To benefits consultant Fine, the Frist agenda for Medicare has a decided HCA stamp. "He wants to privatize Medicare because, to the extent that Medicare is privatized, it relieves the family company of a good part of their problem," Fine said. "If Congress can shift Medicare recipients to private insurers - Blue Cross Blue Shield, for example - it means that HCA can charge more for Medicare services, and not get sued."
In Charge of the Henhouse
In the rush to pass the homeland security measure in the waning days of the 107th Congress, an amendment was added to shield the pharmaceutical company Eli Lilly from legal liability over Thimerosal, a preservative used until recently in children's vaccinations that has been linked to the development of autism. It was a Frist-authored measure that previously had failed in the Senate.
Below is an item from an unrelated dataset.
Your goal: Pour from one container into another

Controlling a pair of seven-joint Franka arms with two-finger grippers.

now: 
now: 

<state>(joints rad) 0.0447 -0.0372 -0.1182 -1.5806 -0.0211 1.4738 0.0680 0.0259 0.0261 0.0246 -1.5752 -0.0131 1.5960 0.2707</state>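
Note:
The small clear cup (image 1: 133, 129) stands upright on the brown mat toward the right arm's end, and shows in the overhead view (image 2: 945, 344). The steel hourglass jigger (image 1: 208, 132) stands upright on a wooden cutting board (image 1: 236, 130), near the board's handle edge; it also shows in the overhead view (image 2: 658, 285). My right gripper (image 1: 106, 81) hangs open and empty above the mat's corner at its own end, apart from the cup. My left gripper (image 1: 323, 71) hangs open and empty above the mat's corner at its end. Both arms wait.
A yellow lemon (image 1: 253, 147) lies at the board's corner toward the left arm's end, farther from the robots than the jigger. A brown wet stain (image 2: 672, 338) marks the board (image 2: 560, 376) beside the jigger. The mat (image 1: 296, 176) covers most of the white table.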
The amendment was jettisoned in January, just as the Federal Election Commission was releasing reports that showed Eli Lilly's political action committee contributed more than $100,000 in the last election cycle to GOP candidates shepherded by Frist. While Senate rules protect the identity of senators who insert provisions such as the Lilly rider, the LA Weekly, in typical blunt style, said, "Frist engineered the insertion."
Now, with the entire Senate agenda under his right wing, Frist has even more power to operate for corporate medicine, at the expense of the millions of seniors who can't afford prescription drugs and the 43 million Americans who currently lack health insurance. The corporate doctor is "In." It's a frightening image.